Al cabo de los años, eché anclas. Perdí la noción de viaje y me hice autóctono, incluso adquirí, por sobrevenida, la ciudadanía del lugar. Me dejé llevar, pues mi destino -como queda dicho- era una ilusión, un ideal, y dóndese sustentara daba igual. Aquel sitio era casual y me importaba tanto (o tan poco) como el mío original, del que ni siquiera tenía muy claro cuál había sido algún día. Porque, ¿de dónde somos: de donde nacemos, como es habitual considerar, o de donde pacemos, como asevera el refrán? Yo no me consideraba de ninguno. Nacer no es una elección, sino pura eventualidad, un azar, y lo que nos da de comer raras veces es elegido y te coarta la libertad; carece de romanticismo, de la materia espiritual y de la pasión necesaria para alimentar el tránsito hacia el destino.
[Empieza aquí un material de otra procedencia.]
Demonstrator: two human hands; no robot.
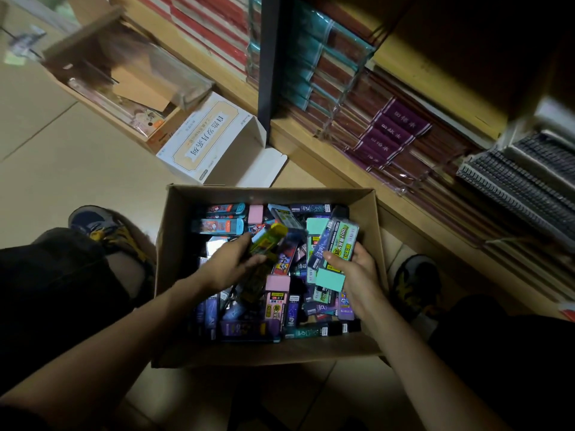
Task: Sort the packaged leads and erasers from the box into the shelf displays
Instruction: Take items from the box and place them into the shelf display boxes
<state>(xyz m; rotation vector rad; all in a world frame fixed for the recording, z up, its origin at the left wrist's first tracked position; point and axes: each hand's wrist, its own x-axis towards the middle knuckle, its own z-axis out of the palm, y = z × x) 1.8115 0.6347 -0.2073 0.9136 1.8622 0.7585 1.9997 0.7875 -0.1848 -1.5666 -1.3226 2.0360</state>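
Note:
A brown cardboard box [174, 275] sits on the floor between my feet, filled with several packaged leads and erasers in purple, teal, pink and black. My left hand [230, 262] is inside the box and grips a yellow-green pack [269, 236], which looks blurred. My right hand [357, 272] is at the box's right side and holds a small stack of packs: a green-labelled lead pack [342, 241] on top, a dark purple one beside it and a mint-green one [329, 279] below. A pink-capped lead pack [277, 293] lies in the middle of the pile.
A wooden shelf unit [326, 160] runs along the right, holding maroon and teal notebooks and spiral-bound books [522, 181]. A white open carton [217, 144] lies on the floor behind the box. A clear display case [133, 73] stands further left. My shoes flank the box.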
Mi lugar está donde pace el espíritu, oí una vez en una canción cuando ya estaba en plena búsqueda. La hice mi himno, puso nombre a mis metas y a la causa de cualquier viaje que haya emprendido. Un propósito que también exige una constante alerta, pues ese lugar puede cambiar incluso cuando crees que ya has encontrado el definitivo, incluso si has tardado media vida en conseguirlo.
Porque el espíritu necesita alimentarse de continuo, es un glotón insaciable, y hay que estar preparado para torcer el rumbo, desmontar la vida y volver a montarla en otros mundos, saciarlo en otros lares. Porque los ideales que se rigen por los sentimientos dependen de un tercero, y a veces el corazón, de tanto sostenerse en otro, pierde pie y cae al vacío. De ahí los desvelos, de ahí los naufragios de algunos viajes.
Pero los caminos hay que andarlos, aunque sea con el corazón en la mano.